Medical Uses Beyond Pain
Pain relief is the primary reason opioids are prescribed, particularly for acute pain after surgery or injury, cancer-related pain, and palliative care. But opioids serve other medical purposes as well. Codeine and certain synthetic compounds are used as cough suppressants. Loperamide treats diarrhea. Methadone and buprenorphine are cornerstones of treatment for opioid use disorder, where they reduce cravings and prevent withdrawal without producing a significant high at stable doses.

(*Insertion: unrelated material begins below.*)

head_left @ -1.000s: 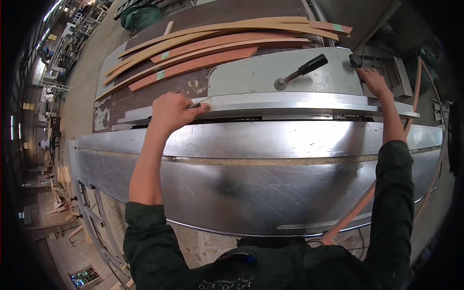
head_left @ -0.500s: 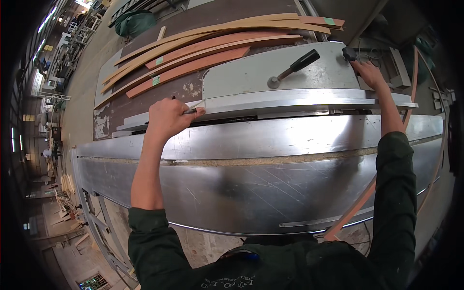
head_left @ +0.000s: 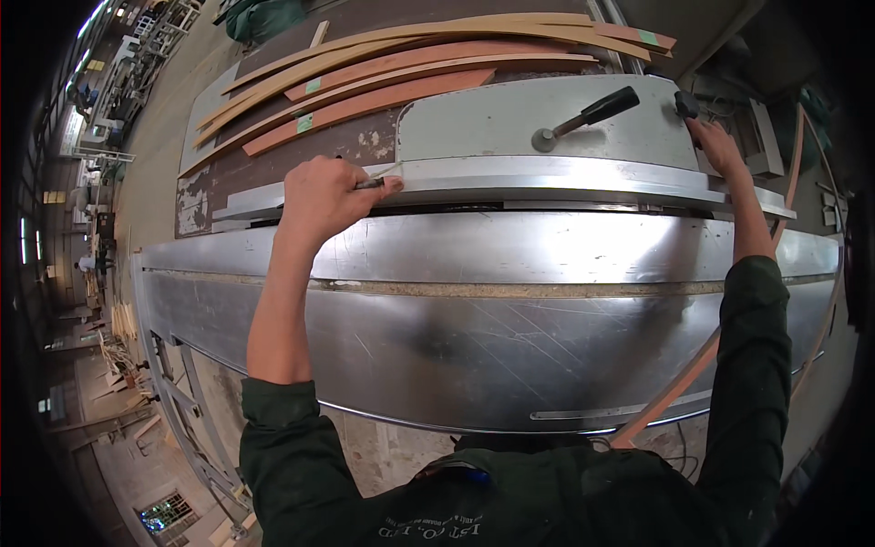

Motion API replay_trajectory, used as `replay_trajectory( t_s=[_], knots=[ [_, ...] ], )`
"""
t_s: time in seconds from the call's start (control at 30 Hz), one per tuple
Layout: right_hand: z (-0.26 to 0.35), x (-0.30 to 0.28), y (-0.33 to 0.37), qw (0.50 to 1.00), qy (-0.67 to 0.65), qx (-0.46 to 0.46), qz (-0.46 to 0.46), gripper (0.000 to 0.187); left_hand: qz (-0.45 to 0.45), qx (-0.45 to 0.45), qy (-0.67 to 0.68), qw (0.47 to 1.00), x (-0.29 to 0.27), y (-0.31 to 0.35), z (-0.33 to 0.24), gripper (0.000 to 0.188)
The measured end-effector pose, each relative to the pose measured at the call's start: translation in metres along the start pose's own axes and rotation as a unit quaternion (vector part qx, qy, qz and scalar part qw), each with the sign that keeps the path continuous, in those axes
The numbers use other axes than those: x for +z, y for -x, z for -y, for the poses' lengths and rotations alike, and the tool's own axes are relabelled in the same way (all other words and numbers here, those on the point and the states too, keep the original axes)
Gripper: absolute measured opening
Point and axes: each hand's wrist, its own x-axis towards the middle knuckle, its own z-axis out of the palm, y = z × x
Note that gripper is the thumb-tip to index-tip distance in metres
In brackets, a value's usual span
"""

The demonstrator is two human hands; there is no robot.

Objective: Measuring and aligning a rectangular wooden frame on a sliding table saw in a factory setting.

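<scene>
My left hand [head_left: 321,196] is closed over the long silver metal fence [head_left: 565,170], near its left part. A slim dark pen-like tool [head_left: 369,183] sticks out by the thumb, with a thin pale end; the fingers hide the rest. At the far right, my right hand [head_left: 718,146] reaches over the fence with its fingers closed on a black knob [head_left: 686,105]. Between the hands, a lever with a black handle [head_left: 611,106] rises from a pale grey plate [head_left: 474,128] behind the fence.
Several long thin wooden strips [head_left: 401,80], some with green tape, lie on the brown surface behind. A scratched steel table [head_left: 437,346] with a lengthwise slot spans the front. One reddish strip [head_left: 670,387] leans at its right edge. Green cloth [head_left: 260,18] sits far left.
The view has shifted slightly, so the strips, plate and lever appear a little farther right and higher. Both hands keep their grips.
</scene>
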Motion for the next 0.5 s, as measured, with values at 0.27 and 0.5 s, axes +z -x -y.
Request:
replay_trajectory(
  t_s=[0.27, 0.5],
  knots=[
    [-0.011, 0.010, -0.001, 1.000, 0.007, -0.008, -0.002, 0.049, 0.029, 0.009, 0.002, 1.000, -0.002, -0.004, 0.001, 0.070],
    [-0.002, 0.001, 0.009, 0.998, 0.060, -0.009, -0.032, 0.049, 0.037, 0.007, 0.020, 0.999, 0.000, -0.005, 0.005, 0.070]
  ],
)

For chronic non-cancer pain conditions like back pain, arthritis, or nerve pain, opioids remain controversial. Current CDC guidelines recommend caution at any dosage for long-term use and advise clinicians and patients to carefully weigh benefits against risks before exceeding 50 morphine milligram equivalents per day, a threshold where the dangers begin to outweigh the additional pain relief for most people.
Drugs That Block Opioids
Opioid antagonists are the opposite of opioids. They bind to the same receptors but don’t activate them, effectively blocking or reversing opioid effects. Naloxone (brand name Narcan) is the emergency overdose reversal drug, now available over the counter as a nasal spray. It works within minutes by knocking opioid molecules off the receptors, restoring normal breathing. Its effects wear off in 30 to 90 minutes, which is why a person who has been revived may still need emergency care.
Naltrexone works on the same principle but lasts much longer. It is taken daily as a pill or monthly as an injection to help people with opioid or alcohol use disorder maintain recovery. Because it blocks all opioid effects, it must only be started after someone has fully detoxified, otherwise it triggers immediate, severe withdrawal.